Stay on 3459 about .7 miles until you see a sign that says Yaupon Cove and turn right there onto Yaupon Cove Dr. Follow that quite a ways as it twists and turns until it "Ys". Yaupon Cove goes right and Birch goes left--take Birch and stay on it until it "Ts" at Laurel Cove. Turn right onto Laurel Cove and its the first house on the right. Brown stilt house on the water 

If you are coming by boat: from the main lake, come under the 190 bridge at Kickapoo Creek, make the "S" turn, you'll see a light colored barn shaped house on the point on your left; my house is two houses to the left of that one, go all the way down to the barn house and turn left in close to it's boathouse, stay close to the boathouses and go slow, it tends to be pretty shallow. My house is just before the boatramp on the right.


----------



## lx22f/c

Bobcat said:


> We'll be able to make it this time. I'll come early and help with the cooking too. Loy - if we don't have enough fish, we can make a run to Robbie's and load up. The cats should be coming into the shallows soon.


Bobcat you still up for helping on cooking? I could use one more if you can. 
Still need a couple of people to help with the prep.
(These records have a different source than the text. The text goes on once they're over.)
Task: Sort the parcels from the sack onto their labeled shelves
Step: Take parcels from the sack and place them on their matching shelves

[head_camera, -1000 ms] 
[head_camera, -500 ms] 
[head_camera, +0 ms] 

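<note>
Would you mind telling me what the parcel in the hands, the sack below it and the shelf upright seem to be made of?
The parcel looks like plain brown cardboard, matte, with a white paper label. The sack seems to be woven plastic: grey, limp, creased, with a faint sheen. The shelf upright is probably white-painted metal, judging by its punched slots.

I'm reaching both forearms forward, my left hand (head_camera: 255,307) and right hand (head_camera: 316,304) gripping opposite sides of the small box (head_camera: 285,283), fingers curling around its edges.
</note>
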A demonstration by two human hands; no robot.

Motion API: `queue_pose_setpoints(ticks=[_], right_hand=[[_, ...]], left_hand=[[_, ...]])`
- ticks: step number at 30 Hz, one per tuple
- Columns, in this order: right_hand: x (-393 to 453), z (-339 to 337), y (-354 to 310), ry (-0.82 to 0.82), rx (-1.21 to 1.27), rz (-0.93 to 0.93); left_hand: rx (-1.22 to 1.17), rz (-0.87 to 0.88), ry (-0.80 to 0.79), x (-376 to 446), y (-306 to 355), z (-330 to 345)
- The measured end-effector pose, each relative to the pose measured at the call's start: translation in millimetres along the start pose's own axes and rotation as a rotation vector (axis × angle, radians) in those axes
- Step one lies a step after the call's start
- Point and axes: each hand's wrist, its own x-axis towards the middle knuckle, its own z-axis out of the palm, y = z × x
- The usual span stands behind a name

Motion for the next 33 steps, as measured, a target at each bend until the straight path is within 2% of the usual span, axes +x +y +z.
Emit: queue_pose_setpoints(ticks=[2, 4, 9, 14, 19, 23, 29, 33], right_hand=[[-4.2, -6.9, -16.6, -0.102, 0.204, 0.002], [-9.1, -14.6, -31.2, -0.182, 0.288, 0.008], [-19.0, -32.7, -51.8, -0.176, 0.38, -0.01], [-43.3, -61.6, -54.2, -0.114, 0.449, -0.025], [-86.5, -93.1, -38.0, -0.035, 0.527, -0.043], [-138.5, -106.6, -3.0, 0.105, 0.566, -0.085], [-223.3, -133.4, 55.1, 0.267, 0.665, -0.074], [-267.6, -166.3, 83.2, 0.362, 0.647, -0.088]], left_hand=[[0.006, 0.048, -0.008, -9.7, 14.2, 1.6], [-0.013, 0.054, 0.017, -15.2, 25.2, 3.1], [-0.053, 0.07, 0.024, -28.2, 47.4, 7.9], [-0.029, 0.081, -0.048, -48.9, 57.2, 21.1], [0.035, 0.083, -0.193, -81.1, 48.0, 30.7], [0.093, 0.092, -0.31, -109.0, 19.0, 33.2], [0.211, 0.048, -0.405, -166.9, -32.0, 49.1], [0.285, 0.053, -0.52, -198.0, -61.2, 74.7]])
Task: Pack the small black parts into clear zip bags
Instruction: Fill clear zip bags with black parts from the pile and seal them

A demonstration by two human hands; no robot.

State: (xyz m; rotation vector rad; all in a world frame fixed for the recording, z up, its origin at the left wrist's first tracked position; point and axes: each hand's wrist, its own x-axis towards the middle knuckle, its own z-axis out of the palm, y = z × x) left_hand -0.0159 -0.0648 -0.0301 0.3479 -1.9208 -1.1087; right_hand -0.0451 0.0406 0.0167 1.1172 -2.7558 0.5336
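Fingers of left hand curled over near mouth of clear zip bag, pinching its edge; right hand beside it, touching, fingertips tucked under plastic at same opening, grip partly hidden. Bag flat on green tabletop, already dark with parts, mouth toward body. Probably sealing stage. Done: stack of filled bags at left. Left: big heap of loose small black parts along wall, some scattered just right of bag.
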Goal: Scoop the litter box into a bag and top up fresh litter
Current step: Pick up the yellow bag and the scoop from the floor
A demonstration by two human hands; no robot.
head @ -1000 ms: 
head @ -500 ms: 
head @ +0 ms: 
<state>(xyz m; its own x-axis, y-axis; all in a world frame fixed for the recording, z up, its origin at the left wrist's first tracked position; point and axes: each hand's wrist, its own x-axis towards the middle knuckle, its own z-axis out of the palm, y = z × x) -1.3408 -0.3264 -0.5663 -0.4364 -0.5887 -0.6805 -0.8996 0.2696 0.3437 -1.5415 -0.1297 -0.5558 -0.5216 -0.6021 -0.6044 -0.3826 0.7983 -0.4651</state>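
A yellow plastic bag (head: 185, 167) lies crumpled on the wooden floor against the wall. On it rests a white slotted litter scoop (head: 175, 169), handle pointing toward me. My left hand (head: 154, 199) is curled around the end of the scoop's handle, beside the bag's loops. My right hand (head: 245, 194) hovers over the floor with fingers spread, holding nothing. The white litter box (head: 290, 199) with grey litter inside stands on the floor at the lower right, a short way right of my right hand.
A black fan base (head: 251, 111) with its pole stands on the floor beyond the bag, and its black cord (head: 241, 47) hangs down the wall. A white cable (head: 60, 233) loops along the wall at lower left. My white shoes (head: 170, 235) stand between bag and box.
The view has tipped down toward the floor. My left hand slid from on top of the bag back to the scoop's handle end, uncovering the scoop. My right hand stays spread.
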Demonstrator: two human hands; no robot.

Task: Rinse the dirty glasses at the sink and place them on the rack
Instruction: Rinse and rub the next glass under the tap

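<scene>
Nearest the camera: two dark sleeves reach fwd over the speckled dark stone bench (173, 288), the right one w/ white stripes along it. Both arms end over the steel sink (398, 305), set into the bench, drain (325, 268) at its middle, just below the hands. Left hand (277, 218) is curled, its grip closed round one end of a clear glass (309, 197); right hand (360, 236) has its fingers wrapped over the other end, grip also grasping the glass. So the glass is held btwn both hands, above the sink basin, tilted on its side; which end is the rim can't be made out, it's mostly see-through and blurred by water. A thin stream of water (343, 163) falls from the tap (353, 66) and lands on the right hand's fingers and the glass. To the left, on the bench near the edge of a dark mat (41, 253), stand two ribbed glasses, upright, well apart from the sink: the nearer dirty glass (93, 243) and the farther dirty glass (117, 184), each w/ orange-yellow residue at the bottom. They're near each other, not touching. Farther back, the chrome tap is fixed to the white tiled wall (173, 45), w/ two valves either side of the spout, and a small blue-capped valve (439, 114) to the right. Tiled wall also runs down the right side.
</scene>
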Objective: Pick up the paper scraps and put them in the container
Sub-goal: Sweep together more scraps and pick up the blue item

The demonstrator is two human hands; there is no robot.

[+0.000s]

Feed your faith and your doubts will starve to death!!


----------



## Bobcat

Yes - I will help cook and/or prep. Let me know what time to show up and what to bring.


----------



## lx22f/c

Bobcat said:


> Yes - I will help cook and/or prep. Let me know what time to show up and what to bring.


10 am you can sign up on above items that you would like to bring.
I got the fish fry mix and serving trays and foil for the fish.
Duke how bout oil?

Feed your faith and your doubts will starve to death!!


----------



## Bobcat

I'll bring some remoulade and red sauce for the fish. Bob and I will both be there at 10 am. We can fry or prep fish. Should we bring our 8' table too? Looking forward to it. We've been out with Loy fishing a few times, but have never made it to the fish fry. Looking forward to the swap meet too.


----------



## lx22f/c

Thanks Bobcat for helping!!!
You wont need your table duke has plenty!!! See you at 10


Feed your faith and your doubts will starve to death!!


----------



## shadslinger

A head count would be good as this is shaping up to be a big FF. I wanna make sure we have plenty of fish.


----------



## Kickapoo Duke

have a ketchup supply and I have access to plenty of ice
My sister and B-I-L are coming, so is Crystal; also some recent clients that are fishing enthusiasts--Lots of worlds colliding here!!!


----------



## Git$um

Debbie and I will be there. We will arrive with Robert so we can help cook, prep or whatever is needed. Since Robert said the fish is covered, we will do a desert dish or two.


----------



## lx22f/c

shadslinger said:


> A head count would be good as this is shaping up to be a big FF. I wanna make sure we have plenty of fish.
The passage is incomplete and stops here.